Tizonelli había vuelto a su hortaliza después de chuparse algunos días de prisión, pero como no vendía nada, el motivo de su carceleada destiñó sobre sus verduras en el barrio y las locatarias en el mercado se encargaron del resto -¡no sólo por fuera son rojos sus rábanos!, le gritaban-, vino en ayuda del alquilador de disfraces que no se daba alcance, desbordado por la clientela, hasta dar la impresión de tullido, de atolondrado, de ido entre los que se arrebataban los vestidos y máscaras de la eterna farsa, frasecita que repetía el italiano, suspirador como cantante sin contrato, cada vez que pasaba por sus manos el envoltorio de uno de los personajes de la Comedia del Arte.
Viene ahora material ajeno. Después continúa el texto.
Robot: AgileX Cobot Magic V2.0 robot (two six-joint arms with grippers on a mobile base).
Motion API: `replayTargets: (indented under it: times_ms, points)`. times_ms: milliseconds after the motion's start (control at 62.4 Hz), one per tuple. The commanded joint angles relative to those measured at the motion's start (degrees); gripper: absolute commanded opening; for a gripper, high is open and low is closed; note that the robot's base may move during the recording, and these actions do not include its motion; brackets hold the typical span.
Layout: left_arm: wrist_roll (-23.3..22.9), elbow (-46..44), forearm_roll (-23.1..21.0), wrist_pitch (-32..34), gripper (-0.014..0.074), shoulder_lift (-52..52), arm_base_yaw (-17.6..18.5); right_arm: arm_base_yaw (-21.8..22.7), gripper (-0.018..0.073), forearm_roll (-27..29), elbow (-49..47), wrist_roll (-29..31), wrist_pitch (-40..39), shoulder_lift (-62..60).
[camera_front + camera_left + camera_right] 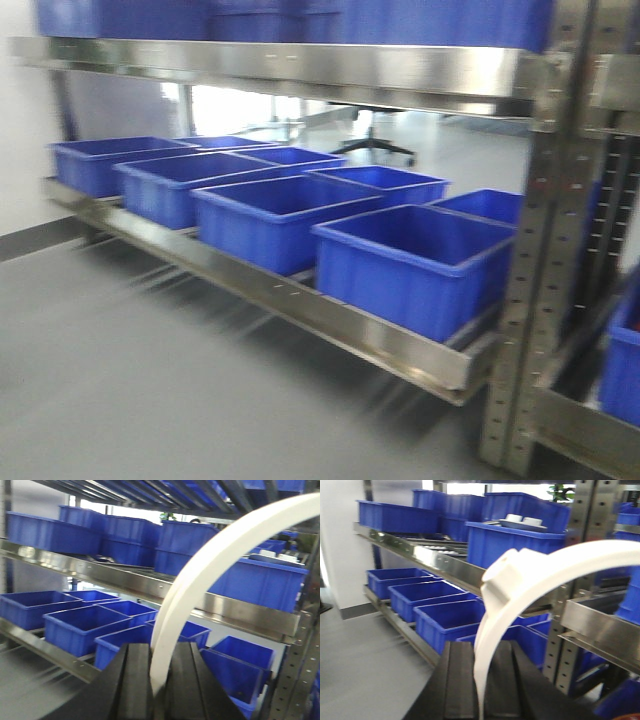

– Sólo el disfraz de Carne Cruda no se alquila -dijo Tizonelli-, entra y sale gente y ninguno se atreve con él…

– ¡Es que no está en alquiler! -le cortó Tamagás, el párpado zurdo saltándole sobre la fría lámina del ojo represo.

– E, cómo?

– Sería el hombre más ingrato, Tizonelli… -Sería cuestión de precio, don Estanislado… -Por ningún dinero. Recuerda que me prestó un gran servicio. Si no es él, qué les hubiera dicho al padre y al padrino de la pequeña, cómo se hubiera podido explicar…

– En eso tiene razón, y como no ha habido muchos que lo soliciten…

Al irse Benujón y cerrar el negocio, Tamagás se acercó a Carne Cruda que se iba quedando solo. Lo abrazaba y le decía:

– ¿Qué te importa, Carne, que gente con alma de payaso, de cura, de militar, prefieran esos disfraces? ¡Te luciré yo, yo, yo que no te vendí el alma, que te la compré, que tengo el orgullo de haberte comprado para mi servicio…!

En la puerta de su casa fijó un cartelito que decía «Ya no hay disfraces», en la esperanza de que no tocaran más, que lo dejaran en calma contar los harapos verdes de ese gran disfraz que ahora usa el dinero y que se llama papel moneda. Pero de nada sirvió. Seguían toca que toca, ya que cliente que llegaba hasta la puerta, no se conformaba con el cartelito, entraba a indagar personalmente si todo se había alquilado, a ofrecer el doble, el triple, por cualquier disfraz, sin encontrar otro que el de Carne Cruda, colgado del pescuezo, balanceándose a la luz de la claraboya. Algunos clientes animosos, lo pedían para probárselo. Pero, ¿qué pasaba? Si el aspirante era alto, Carne Cruda se encogía, y el disfraz le quedaba corto, si era bajo, Carne Cruda se alargaba, y el disfraz se volvía enorme, si gordo, Carne Cruda enflaquecía y él disfraz se volvía espárrago, si flaco, Carne Cruda se esponjaba y el disfraz se volvía globo, encogerse y dar de largo, chuparse y ensancharse que acabó con el gusto de Tamagás, el gusto con que contaba los dineritos por bienes que volverían a su casa, después de haber sido usados, pues eran alquilados dejando depósito. Recapacitó. Lo mejor era probárselo. Salir de dudas. Saber si le.venía. El párpado y el acobardado corazón le saltaban al enfundárselo y por poco se desmaya, al sentir que a él, le quedaba como mandado a hacer sobre medida. No se preguntó por qué. No se contestó por qué. Pregunta y respuesta eran la misma cosa. Si Tizonelli, con su silencio, lo salvó de ir a la cárcel, únicamente Dios podía salvarlo de Carne Cruda. Y cómo obtener la ayuda divina… sólo confesando su crimen…

Febril, ligero de pasos a pesar de los años y las almorranas, saltándole el párpado del ojo izquierdo como si tocara a rebato, sin pausa el corazón, arrancó el sombrero y el bastón de la percha y ya iba hacia la pared medianera para saltar como cuando Natividad Quintuche, pero rectificó sus pasos y por la puerta que cerró con dos vueltas de llave, dejaba el dinero sin guardar, causa de ese diablo crudo, marchó hacia la sede secreta del Comité, donde el padre Berenice abría por las tardes los sobres de las denuncias, en su mayoría anónimas, trabajo que realizaba con el cuidado con que una actriz vieja se maquilla, encerrado en su cuartito que era algo así como su camerino.

– ¡Confesión…! ¡Confesión…! -entró gritando Tamagás.

Al padre Berenice se le fue la sangre de la cara, más pálido que pálido contra la sombra de su barba azul mal destroncada ese día, conmovido hasta los talones de los pies encerrados en sus zapatos de piel de becerra. Lo que siempre sospechó le iba a ser revelado; el infidente, el perjuro en el Comité, el judas Iscariote, el que proporcionaba las listas de los sospechosos que debía capturar la Policía, estaba a sus pies.